Integrating Omics Technologies for Prospective Antimicrobial Drug Development
Affiliation
Laboratory of Gene Regulation and Development, National Institutes of Child Health and Human Development, National Institutes of Health, Bethesda, Maryland 20892, USA
Corresponding Author
Pushpanathan Muthuirulan, Laboratory of Gene Regulation and Development, National Institutes of Child Health and Human Development, National Institutes of Health, Bethesda, Maryland 20892, USA, E-mail: pushpanathan31@gmail.com
Citation
Muthuirulan, P. Integrating Omics Technologies for Prospective Antimicrobial Drug Development. (2016) Cell Immunol Serum Biol 2(2): 53- 54.
Copy rights
© 2016 Muthuirulan, P. This is an Open access article distributed under the terms of Creative Commons Attribution 4.0 International License.
Introduction
Infectious diseases remain a serious global public health threat. Increasing frequencies of deadly infections caused by microbial pathogens and their rapid resistance development to existing antibiotics in market makes the treatment procedure less effective, which underscore the need for vigilance in continuing war against the microbial pathogens[1]. The drug discovery effort needs high throughput and novel technologies to keep up with the emerging problem of antimicrobial drug resistance. Several tools have been implemented in drug discovery and development process. However, controversies concerning with high throughput drug screening, difficulties in characterizing drug actions, cost effectiveness of antimicrobial drug research have hindered the drug discovery processes[2]. During recent years, omics technologies have revolutionized the field of cellular and molecular biology, which fostered great hopes in antimicrobial research[3]. Omic technologies have broad range of applications that primarily involved mining of genes (genomics), mRNA (transcriptomics), proteins (proteomics) and metabolites (metabolomics). The routine implementation of high throughput omic tools have made significant achievements in antibiotic research, which led to development of tremendous genetic and molecular approaches that help us to gain deeper understanding of diverse range of microbial species, microbial physiology, metabolic functions and number of cellular events such as DNA synthesis, transcription, translation, secretion, cell division, etc[4].
Genomic and transcriptomic research has progressed due to advances in Next-generation sequencing (NGS) and microarray technologies that led to development of numerous databases which contains both genomic sequence and functionality information’s readily accessible by researchers. The availability of those information’s for all microbial species including pathogens in databases allows the use of comparative genomics and genome mining tools to enlist gene candidates that represent potential targets for broad- (or) narrow- spectrum antibiotics[5,6]. Thus, genome mining and comparative genomics offers an attractive platform to explore the unrevealed biosynthetic potential in sequenced microbial genomes and getting insight into novel antimicrobial drug targets.
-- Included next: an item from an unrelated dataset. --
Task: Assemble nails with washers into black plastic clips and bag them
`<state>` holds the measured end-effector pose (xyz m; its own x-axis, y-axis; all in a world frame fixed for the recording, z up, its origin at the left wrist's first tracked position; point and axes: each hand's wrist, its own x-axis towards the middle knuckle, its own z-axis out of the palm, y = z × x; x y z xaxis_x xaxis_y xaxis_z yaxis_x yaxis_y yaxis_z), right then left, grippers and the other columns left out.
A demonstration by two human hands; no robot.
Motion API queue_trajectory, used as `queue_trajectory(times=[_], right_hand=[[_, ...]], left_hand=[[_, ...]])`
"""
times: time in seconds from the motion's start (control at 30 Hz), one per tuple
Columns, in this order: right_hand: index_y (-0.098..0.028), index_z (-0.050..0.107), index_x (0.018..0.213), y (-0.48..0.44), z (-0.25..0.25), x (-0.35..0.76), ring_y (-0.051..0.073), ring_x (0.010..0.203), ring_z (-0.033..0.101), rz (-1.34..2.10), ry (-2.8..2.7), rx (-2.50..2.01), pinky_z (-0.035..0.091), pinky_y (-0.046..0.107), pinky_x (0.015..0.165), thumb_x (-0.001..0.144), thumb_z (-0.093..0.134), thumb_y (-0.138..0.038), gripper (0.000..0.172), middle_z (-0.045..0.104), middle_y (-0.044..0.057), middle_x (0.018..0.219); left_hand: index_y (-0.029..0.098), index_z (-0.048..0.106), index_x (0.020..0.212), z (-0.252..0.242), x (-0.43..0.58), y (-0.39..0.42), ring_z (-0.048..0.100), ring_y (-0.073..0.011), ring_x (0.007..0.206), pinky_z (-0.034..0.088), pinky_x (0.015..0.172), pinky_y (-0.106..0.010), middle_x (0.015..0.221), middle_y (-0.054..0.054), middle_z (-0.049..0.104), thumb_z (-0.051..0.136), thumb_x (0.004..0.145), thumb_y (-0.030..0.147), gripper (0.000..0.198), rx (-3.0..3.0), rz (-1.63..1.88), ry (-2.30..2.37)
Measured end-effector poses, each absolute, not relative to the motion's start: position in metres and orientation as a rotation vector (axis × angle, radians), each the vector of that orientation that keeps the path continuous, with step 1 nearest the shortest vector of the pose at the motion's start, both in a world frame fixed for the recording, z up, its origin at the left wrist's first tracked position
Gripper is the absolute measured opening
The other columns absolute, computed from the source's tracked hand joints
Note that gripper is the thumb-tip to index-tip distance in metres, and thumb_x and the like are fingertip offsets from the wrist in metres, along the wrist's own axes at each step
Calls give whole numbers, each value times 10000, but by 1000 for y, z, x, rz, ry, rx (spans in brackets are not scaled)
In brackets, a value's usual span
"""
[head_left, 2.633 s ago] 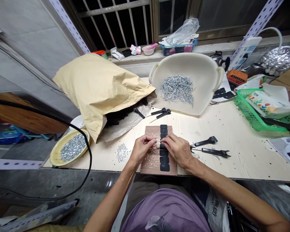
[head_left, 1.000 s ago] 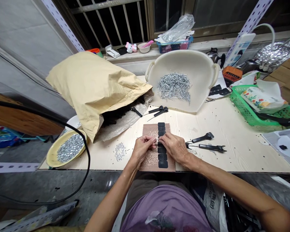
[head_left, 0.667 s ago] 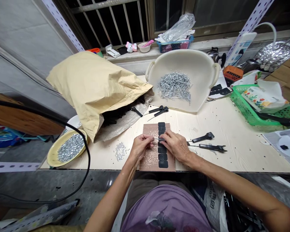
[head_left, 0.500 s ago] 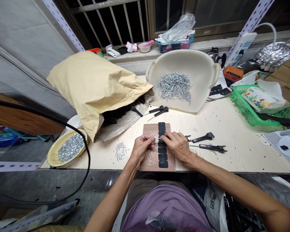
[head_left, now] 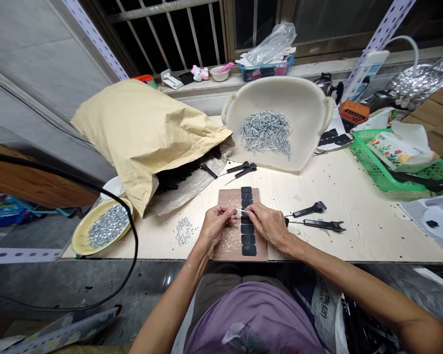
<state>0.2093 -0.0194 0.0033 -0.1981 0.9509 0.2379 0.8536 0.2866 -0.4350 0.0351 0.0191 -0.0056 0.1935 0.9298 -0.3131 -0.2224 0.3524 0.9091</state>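
Note:
My left hand (head_left: 218, 220) and my right hand (head_left: 268, 222) meet over a brown board (head_left: 229, 246). Between their fingertips runs a thin silver metal rod (head_left: 240, 210). My right fingers are closed on it; the left thumb and forefinger pinch at its other end, where any smaller piece is hidden. Down the board runs a column of black rounded pads (head_left: 248, 239), partly covered by my right hand. Just right of that hand lie black plastic handles with thin metal rods, one a fork-ended handle (head_left: 324, 224), another a wider-headed handle (head_left: 310, 209).
A white basin (head_left: 299, 108) with silver pins stands behind. Left are a yellow bowl (head_left: 81, 240) of small metal pieces and a tan sack (head_left: 133, 123) of black parts. Small clear bits (head_left: 183, 231) lie scattered. A green basket (head_left: 376, 172) stands right. A black cable (head_left: 135, 246) curves at left.
The fingers have shifted slightly around the rod, and more of it shows between them. The black piece beside my right hand has dipped a little. Other things stay put.

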Motion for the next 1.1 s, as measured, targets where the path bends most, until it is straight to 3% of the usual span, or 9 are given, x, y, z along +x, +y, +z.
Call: queue_trajectory(times=[0.1,0.33,0.5,0.73,0.9,0.97,1.1], right_hand=[[-219,600,942,-19,6,210,139,759,581,253,-2151,-1637,330,236,620,961,326,-337,299,649,36,891],[-242,609,858,-8,10,219,130,736,580,730,-2034,-1665,322,228,590,913,417,-367,236,665,-24,842],[-251,607,876,-7,6,222,150,779,590,603,-2054,-1646,329,241,592,910,429,-359,211,671,-15,884],[-247,594,884,-9,3,224,136,782,593,517,-2066,-1631,342,239,591,919,433,-356,197,664,-19,889],[-225,585,884,-2,3,244,124,761,578,377,-2086,-1641,327,219,551,940,397,-368,243,628,-8,911],[-212,591,900,8,0,254,117,731,565,269,-2108,-1671,299,212,511,947,376,-380,277,605,8,940],[-192,605,871,28,-8,266,97,633,517,90,-2185,-1707,253,226,479,946,377,-376,302,581,16,905]], left_hand=[[90,640,759,-8,33,19,554,-63,491,451,514,-185,615,-7,623,780,627,307,290,883,931,1072],[88,649,718,-5,32,21,554,-60,492,465,508,-176,628,-23,642,773,640,333,286,879,869,1067],[73,679,796,-1,33,22,568,-66,537,506,567,-199,697,-61,667,732,679,406,356,766,843,1043],[85,684,792,-4,35,21,548,-59,523,477,525,-191,718,-46,645,759,648,373,331,917,856,1087],[124,621,1126,-4,32,21,456,-53,430,381,413,-175,578,37,517,652,748,424,484,1077,872,1191],[128,590,1176,-5,29,20,412,-55,407,332,383,-171,542,53,479,625,767,431,510,1149,895,1266],[151,624,1136,-13,27,19,472,-84,505,381,466,-192,682,-9,592,626,764,416,457,1295,963,1377]])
Furthermore, analyzing changes in the expression pattern of genes in response to antimicrobial drug at the level of transcriptome may precisely define the antimicrobial action of the drug. Moreover, identifying unique signatures of differential gene expression in response to antimicrobial drugs led to deeper understanding of resistomes that influences antimicrobial resistance mechanisms in microbial pathogens. And also, the list of genes in microbial genomes identified by genomic or transcriptomic approaches as relevant potential antibiotic targets can be further validated by gene knockout studies to find their real utility as potential targets for antibiotic development[7,8].
Metabolomics and proteomic research has progressed with advances in mass spectrometry and 2 dimensional gel electrophoresis that offers an attractive and promising tools to uncover novel drug targets, identify new source of bioactive proteins or compounds, characterize drug actions and discover new biomarkers in monitoring the health status of patients[6,9]. Metabolomics approaches uses synthetic biology technologies allowing the identification of DNA sequences that encode secondary metabolites of natural origin. Metabolomic approaches offer powerful tools for drug discovery processes and are helpful in measuring the metabolic effect of bioactive molecules with diverse mechanism of actions. This approach has also been proven to be useful in classification of different antimicrobial substances, prediction of drug interactions and design of new approaches for antimicrobial therapy[10]. Proteome are dynamic entities that changes rapidly in responding to environmental conditions. Analyzing changes in the expression pattern of protein in response to antimicrobial drug at the level of proteome may define the physiological functions targeted by respective antibiotics. Moreover, the collection of diverse expression profiles of proteome aids in identification and characterization of drug-responsive regulatory networks, which helps in prioritizing antimicrobial drugs with respect to their selectivity and specificity during the drug discovery process[11].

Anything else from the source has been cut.